Nunca é demais lembrar que foi a expansão das finanças – em mercados altamente desregulados – que reduziu as políticas públicas. Muitos países tentaram simplesmente transferir parte das responsabilidades do Estado ao mercado e este procedimento, aliado à desregulamentação, responde, em grande medida, pela atual crise internacional.

Na origem da crise dos sub-prime americanos estava este procedimento. Abandonada a população de mais baixa renda à sua própria sorte, esta foi atendida apenas pelo sistema financeiro, porém com taxas de juros mais elevadas, dado o risco embutido na operação. E, beneficiando-se da ausência de transparência e de controles do mercado financeiro, suas hipotecas foram “empacotadas” e transferidas para bancos de investimentos e fundos que as passavam adiante sem nenhum constrangimento. Quando dos primeiros solavancos…

No Brasil, o pacote habitacional a ser anunciado proximamente – dadas as informações já veiculadas pela mídia – mostra que outra política é possível. As questões em discussão, relativas à construção de cerca de um milhão de novos imóveis até 2010, aos subsídios para os mutuários que ganham até três salários mínimos e à constituição de um Fundo Garantidor, indicam a consolidação de uma política habitacional que incorpora as camadas de menor renda, mas também de mecanismos de segurança e prevenção contra riscos exacerbados de inadimplência.

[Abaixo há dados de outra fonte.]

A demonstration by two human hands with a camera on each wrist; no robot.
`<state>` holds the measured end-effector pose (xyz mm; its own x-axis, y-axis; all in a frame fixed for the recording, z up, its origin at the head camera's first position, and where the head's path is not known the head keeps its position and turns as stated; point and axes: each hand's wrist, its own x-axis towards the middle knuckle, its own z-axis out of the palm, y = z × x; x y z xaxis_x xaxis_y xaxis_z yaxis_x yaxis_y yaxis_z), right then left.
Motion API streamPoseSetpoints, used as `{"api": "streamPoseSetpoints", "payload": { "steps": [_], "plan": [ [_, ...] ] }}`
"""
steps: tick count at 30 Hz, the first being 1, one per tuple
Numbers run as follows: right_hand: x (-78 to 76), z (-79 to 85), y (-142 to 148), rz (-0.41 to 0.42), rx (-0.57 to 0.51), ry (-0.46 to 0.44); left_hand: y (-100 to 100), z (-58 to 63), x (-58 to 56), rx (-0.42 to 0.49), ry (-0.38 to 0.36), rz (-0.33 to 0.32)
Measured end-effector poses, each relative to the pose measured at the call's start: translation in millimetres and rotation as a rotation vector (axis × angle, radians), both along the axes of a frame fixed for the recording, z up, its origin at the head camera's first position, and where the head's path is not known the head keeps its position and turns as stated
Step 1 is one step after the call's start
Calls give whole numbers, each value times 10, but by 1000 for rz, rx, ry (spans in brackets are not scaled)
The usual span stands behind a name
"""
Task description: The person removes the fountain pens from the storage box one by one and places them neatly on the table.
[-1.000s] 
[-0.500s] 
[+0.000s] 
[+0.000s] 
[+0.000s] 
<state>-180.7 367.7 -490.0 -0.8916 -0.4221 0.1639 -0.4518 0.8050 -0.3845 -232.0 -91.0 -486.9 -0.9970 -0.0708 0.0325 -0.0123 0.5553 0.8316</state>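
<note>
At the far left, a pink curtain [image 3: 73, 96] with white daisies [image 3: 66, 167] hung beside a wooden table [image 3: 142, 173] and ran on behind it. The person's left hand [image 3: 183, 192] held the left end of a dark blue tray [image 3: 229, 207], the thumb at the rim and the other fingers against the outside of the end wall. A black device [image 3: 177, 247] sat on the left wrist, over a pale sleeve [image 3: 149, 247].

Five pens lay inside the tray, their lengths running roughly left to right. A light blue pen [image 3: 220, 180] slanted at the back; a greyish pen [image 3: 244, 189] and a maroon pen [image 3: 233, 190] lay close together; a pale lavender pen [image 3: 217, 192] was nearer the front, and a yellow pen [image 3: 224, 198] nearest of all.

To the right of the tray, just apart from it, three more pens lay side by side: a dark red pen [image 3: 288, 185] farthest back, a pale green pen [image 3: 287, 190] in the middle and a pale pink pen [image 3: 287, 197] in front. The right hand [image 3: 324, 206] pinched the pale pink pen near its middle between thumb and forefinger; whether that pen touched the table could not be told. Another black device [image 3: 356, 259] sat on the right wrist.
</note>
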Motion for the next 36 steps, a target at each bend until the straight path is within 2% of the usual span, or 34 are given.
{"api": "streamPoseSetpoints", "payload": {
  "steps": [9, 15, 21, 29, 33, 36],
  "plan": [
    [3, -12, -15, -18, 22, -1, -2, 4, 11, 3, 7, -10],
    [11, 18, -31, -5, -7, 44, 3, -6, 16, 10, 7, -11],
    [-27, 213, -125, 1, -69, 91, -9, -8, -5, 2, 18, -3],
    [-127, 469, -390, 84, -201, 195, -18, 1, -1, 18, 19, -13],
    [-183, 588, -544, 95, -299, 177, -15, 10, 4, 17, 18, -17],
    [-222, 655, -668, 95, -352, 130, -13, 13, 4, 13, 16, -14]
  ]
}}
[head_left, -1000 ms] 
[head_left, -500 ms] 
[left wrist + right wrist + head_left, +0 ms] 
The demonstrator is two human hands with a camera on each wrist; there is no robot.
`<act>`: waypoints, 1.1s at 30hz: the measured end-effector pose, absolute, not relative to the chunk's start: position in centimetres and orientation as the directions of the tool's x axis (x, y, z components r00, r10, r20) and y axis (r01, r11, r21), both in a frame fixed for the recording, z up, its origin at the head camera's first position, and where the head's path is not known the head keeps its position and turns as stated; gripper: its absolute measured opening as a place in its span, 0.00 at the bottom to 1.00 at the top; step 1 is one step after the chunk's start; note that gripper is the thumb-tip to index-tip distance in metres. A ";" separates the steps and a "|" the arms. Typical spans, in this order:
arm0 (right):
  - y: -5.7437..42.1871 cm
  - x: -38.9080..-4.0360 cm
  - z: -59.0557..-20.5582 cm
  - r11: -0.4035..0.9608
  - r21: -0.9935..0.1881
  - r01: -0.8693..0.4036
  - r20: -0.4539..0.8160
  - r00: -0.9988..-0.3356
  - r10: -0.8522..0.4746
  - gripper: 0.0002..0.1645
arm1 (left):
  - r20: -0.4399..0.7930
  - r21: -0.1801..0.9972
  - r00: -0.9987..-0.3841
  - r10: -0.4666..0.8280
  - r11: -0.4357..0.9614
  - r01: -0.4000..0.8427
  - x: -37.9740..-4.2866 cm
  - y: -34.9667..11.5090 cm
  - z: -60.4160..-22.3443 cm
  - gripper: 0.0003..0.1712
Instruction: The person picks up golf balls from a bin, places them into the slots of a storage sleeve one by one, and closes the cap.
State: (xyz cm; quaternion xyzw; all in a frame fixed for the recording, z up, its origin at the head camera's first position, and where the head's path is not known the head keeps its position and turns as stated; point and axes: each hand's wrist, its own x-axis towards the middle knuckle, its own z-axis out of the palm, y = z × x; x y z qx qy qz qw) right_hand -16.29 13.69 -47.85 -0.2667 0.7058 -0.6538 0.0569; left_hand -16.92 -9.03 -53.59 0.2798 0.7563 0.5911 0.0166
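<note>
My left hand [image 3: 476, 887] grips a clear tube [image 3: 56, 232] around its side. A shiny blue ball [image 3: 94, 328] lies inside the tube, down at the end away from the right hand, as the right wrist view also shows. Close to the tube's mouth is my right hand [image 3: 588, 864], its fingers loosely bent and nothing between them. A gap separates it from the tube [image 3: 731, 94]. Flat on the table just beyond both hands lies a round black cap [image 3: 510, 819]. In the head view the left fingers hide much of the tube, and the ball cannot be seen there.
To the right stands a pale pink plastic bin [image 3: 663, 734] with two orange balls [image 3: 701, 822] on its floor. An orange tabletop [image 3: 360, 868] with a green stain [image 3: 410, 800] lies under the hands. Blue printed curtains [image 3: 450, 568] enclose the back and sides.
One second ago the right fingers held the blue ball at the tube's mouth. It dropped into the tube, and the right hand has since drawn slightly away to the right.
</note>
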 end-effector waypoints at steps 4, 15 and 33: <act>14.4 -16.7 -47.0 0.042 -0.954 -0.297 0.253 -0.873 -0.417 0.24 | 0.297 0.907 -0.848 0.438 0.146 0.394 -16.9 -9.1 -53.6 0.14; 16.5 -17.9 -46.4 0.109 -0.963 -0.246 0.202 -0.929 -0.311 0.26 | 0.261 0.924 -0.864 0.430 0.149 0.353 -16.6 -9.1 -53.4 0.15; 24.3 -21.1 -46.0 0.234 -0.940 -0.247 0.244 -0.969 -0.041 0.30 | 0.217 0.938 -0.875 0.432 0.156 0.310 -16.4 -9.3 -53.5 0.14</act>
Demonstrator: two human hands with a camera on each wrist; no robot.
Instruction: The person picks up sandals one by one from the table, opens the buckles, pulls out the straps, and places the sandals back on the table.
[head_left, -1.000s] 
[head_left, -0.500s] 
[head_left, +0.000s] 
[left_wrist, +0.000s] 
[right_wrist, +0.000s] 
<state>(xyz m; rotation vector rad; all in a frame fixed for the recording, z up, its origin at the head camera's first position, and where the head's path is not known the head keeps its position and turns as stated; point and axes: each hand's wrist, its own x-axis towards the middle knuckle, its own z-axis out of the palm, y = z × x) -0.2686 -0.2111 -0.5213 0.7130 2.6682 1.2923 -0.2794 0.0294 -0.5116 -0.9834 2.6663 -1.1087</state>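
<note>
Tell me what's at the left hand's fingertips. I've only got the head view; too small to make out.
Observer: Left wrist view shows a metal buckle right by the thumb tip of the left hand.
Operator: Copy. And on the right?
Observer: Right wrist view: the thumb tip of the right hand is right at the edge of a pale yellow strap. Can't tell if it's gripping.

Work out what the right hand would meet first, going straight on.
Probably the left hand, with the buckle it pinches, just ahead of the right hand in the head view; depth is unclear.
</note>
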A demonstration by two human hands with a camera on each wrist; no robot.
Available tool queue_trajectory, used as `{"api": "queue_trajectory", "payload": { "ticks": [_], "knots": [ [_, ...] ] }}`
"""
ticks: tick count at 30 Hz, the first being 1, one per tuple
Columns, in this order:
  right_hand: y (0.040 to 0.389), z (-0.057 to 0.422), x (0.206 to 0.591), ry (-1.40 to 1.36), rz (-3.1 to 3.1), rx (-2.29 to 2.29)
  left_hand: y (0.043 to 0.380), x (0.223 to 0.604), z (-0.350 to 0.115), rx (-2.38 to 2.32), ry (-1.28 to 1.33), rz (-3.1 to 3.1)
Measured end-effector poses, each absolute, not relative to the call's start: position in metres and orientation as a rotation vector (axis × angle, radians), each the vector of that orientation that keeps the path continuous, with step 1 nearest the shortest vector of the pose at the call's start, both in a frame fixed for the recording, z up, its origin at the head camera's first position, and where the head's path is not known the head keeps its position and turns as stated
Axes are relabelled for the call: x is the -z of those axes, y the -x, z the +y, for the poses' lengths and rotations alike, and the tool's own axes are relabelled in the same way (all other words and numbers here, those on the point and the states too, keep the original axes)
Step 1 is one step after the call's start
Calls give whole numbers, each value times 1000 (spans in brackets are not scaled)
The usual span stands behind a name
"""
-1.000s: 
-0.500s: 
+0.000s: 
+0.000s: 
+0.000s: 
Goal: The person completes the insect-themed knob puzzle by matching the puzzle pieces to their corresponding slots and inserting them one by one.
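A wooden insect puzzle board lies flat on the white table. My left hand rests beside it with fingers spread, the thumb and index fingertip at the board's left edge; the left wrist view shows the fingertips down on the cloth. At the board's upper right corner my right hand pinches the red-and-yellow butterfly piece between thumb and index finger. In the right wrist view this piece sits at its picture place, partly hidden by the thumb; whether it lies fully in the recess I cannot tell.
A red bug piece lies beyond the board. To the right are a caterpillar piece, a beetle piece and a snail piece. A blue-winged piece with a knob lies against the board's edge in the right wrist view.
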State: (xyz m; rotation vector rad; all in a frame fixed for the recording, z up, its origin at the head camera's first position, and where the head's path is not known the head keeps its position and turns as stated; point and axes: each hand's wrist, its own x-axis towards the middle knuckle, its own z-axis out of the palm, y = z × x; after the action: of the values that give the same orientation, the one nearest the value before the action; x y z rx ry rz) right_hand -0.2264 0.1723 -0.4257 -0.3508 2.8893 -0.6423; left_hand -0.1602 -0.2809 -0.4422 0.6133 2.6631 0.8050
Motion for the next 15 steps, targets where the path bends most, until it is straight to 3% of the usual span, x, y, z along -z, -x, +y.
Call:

Enfim, consolida-se no Brasil um verdadeiro anti sub-prime.

Ao incorporar um aumento do subsídio à habitação popular, baratear os seguros no financiamento à população de menor renda, criar um fundo garantidor e abrir uma linha especial de financiamento para a infra-estrutura das áreas desses empreendimentos, este novo pacote habitacional pode tornar-se exemplar e indicar – não só para Brasil – de que é possível, mesmo em meio a uma grave crise internacional, deixar de lado a omissão do Estado e o vale-tudo de mercados desregulados.

Suely Muniz foi pesquisadora do Instituto de Pesquisas Tecnológicas (1985-2008) e Diretora Financeira e Presidente da COHAB-SP (2001-2004). É Doutora pela POLI-USP e economista.

Jorge Mattoso foi professor doutor na UNICAMP (1985-2008) e presidente da Caixa Econômica Federal (2003-2006). É Secretário de Finanças em São Bernardo do Campo, SP.